=== DIRECTIONS ===
An exact copy of the data is required; the images should not appear in it.

[Saved data entries]
BEGIN

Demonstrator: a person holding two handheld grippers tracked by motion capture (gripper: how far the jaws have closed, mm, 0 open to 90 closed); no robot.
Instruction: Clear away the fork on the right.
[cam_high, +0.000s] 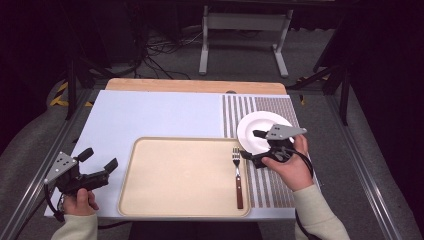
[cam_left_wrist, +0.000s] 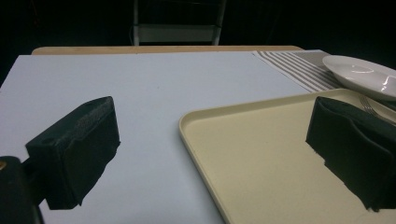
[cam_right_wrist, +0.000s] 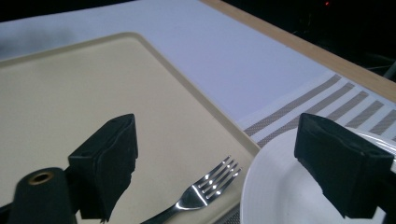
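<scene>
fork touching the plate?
Apart. In the high view the fork lies inside the tray, and the tray's right rim and a strip of striped mat separate its tines from the plate. The right gripper view shows the same gap.

Tray: pale cream-beige, plain. Plate: glossy white. Fork: shiny silver tines, reddish-brown handle. Placemat: white with grey-brown stripes. Table cover: flat pale blue-white; light wood edge along the far side. My left gripper and right gripper: black jaws, grey plate on top. My sleeves: cream.
</scene>
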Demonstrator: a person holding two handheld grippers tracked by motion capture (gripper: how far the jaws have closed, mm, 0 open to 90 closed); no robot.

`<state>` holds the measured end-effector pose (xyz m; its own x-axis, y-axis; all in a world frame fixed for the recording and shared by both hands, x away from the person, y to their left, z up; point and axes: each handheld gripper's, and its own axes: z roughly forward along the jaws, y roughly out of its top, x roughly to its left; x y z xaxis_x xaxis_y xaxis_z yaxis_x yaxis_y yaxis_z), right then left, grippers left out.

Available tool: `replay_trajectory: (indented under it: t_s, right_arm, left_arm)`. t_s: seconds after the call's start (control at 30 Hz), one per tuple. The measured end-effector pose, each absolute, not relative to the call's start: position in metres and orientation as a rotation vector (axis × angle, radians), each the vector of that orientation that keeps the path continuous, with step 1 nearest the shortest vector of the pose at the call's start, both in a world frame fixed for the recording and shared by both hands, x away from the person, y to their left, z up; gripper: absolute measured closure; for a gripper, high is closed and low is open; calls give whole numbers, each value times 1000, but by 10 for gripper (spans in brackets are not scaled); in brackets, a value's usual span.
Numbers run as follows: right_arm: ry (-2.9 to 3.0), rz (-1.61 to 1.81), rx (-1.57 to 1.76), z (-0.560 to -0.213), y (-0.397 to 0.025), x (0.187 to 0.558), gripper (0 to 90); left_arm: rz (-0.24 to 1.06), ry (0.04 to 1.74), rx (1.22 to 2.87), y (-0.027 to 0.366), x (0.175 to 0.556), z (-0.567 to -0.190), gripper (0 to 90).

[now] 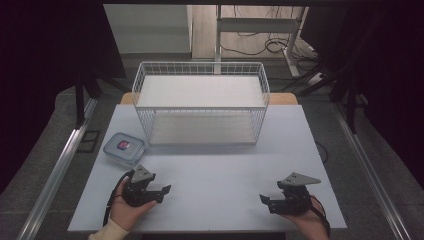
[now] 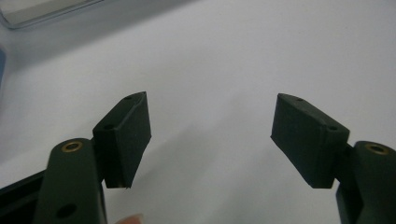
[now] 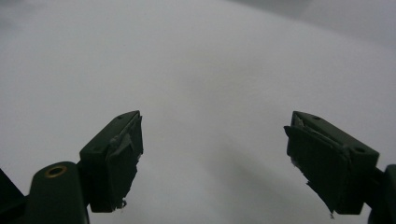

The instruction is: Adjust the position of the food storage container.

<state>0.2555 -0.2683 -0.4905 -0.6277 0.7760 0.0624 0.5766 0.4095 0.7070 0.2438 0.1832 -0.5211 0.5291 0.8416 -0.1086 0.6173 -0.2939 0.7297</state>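
Observation:
My left gripper (image 1: 164, 193) rests low over the white table (image 1: 210, 175) near its front left, jaws wide apart and pointing right. In the left gripper view the gripper (image 2: 210, 135) is open over bare tabletop with nothing between its pads. My right gripper (image 1: 264, 201) sits near the front right, pointing left, and in the right gripper view it (image 3: 212, 161) is also open over plain white surface. A clear lidded plastic box (image 1: 124, 147) with a small red-and-blue item inside lies just beyond the left gripper; its edge (image 2: 42, 11) shows at the top left.
A white wire basket (image 1: 200, 102) stands on its side at the back middle of the table, its opening facing me. A dark metal rail (image 1: 55, 170) runs along the floor at the left. Desk legs and cables (image 1: 280, 45) lie beyond the table.

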Motion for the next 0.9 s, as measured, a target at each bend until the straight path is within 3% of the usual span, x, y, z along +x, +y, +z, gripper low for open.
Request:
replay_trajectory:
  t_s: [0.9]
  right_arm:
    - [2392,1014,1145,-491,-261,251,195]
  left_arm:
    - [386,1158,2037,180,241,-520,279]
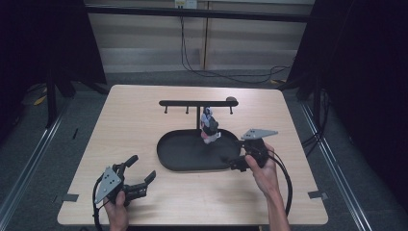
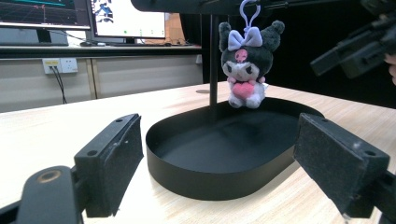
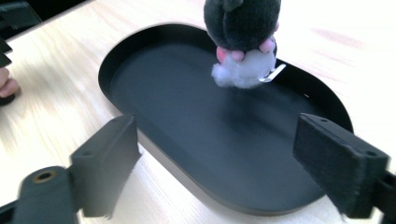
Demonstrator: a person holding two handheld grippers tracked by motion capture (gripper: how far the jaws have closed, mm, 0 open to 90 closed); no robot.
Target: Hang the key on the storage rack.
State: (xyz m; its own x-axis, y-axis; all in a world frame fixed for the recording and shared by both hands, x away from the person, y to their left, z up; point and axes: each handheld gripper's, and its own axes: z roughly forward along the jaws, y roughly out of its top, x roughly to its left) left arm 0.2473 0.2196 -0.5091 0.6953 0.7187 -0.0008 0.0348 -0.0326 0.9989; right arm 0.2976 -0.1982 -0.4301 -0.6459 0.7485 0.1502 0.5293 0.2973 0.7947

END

=== RESULT OF THE TASK ===
Demonstrator: a person holding two handheld grippers tracked by motion capture (gripper: how far the jaws have closed, mm, 0 open to 90 closed); no robot.
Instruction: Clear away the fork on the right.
[cam_high, +0.000s] 
[cam_left_wrist, +0.000s] 
[cam_right_wrist, +0.000s] 
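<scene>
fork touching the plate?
Apart. In the high view the fork lies inside the tray, and the tray's right rim and a strip of striped mat separate its tines from the plate. The right gripper view shows the same gap.

Tray: pale cream-beige, plain. Plate: glossy white. Fork: shiny silver tines, reddish-brown handle. Placemat: white with grey-brown stripes. Table cover: flat pale blue-white; light wood edge along the far side. My left gripper and right gripper: black jaws, grey plate on top. My sleeves: cream.
</scene>
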Demonstrator: a person holding two handheld grippers tracked by motion capture (gripper: how far the jaws have closed, mm, 0 open to 90 closed); no robot.

`<state>` holds the measured end-effector pose (xyz m; its own x-axis, y-axis; all in a world frame fixed for the recording and shared by both hands, x away from the person, y to their left, z up; point and axes: each handheld gripper's, and its own axes: z roughly forward along the jaws, y roughly out of its top, x roughly to its left; x y z xaxis_x xaxis_y xaxis_z yaxis_x yaxis_y yaxis_z), right then left, grippers left out.

Available tool: `replay_trajectory: (indented under it: t_s, right_arm, left_arm)`. t_s: seconds after the call's start (control at 30 Hz), one per tuple. The measured end-effector pose, each absolute, not relative to the call's start: position in metres and orientation as a rotation vector (axis × angle, radians), each the vector of that orientation that keeps the path continuous, with step 1 nearest the shortest vector of the pose at the call's start, both in a world frame fixed for the recording and shared by both hands, x away from the person, y to their left, z up; gripper: absolute measured closure; for a gripper, high is closed and low is open; calls give whole numbers, each value times 1000, but by 10 for gripper (spans in brackets are not scaled); in brackets, a value's usual span.
Numbers run as follows: right_arm: ry (-2.9 to 3.0), rz (-1.61 to 1.81), rx (-1.57 to 1.76), z (-0.560 to -0.213), y (-0.397 to 0.025), x (0.187 to 0.558), gripper (0 to 90); left_arm: rz (-0.24 to 1.06), ry (0.04 to 1.74), rx (1.22 to 2.87), y (-0.027 to 0.366), x (0.175 to 0.556), z (-0.567 to -0.190), gripper (0 to 90).

[now] 
[now] 
[now] 

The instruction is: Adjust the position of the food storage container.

<state>0.2555 -0.2683 -0.4905 -0.6277 0.7760 0.0624 0.5766 0.4095 0.7070 0.2438 0.1832 -0.5211 0.5291 0.8416 -0.1086 0.6173 -0.2939 0.7297</state>
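Observation:
My left gripper (image 1: 164, 193) rests low over the white table (image 1: 210, 175) near its front left, jaws wide apart and pointing right. In the left gripper view the gripper (image 2: 210, 135) is open over bare tabletop with nothing between its pads. My right gripper (image 1: 264, 201) sits near the front right, pointing left, and in the right gripper view it (image 3: 212, 161) is also open over plain white surface. A clear lidded plastic box (image 1: 124, 147) with a small red-and-blue item inside lies just beyond the left gripper; its edge (image 2: 42, 11) shows at the top left.
A white wire basket (image 1: 200, 102) stands on its side at the back middle of the table, its opening facing me. A dark metal rail (image 1: 55, 170) runs along the floor at the left. Desk legs and cables (image 1: 280, 45) lie beyond the table.
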
Motion for the next 0.9 s, as measured, a target at each bend until the straight path is within 3% of the usual span, x, y, z along +x, +y, +z, gripper low for open.
Request:
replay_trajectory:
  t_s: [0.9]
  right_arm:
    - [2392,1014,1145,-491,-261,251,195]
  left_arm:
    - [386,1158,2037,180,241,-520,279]
Demonstrator: a person holding two handheld grippers tracked by motion capture (gripper: how far the jaws have closed, mm, 0 open to 90 closed); no robot.
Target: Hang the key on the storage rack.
State: (xyz m; its own x-axis, y-axis; all in a world frame fixed for the recording and shared by both hands, x away from the person, y to their left, z up; point and axes: each handheld gripper's, and its own axes: z roughly forward along the jaws, y roughly out of its top, x roughly to its left) left arm 0.2473 0.2196 -0.5091 0.6953 0.7187 -0.0008 0.0348 -0.0326 0.9989; right arm 0.2976 -0.1982 -0.4301 -0.6459 0.7485 0.1502 0.5293 0.2973 0.7947

Nothing remains to be done for this exercise.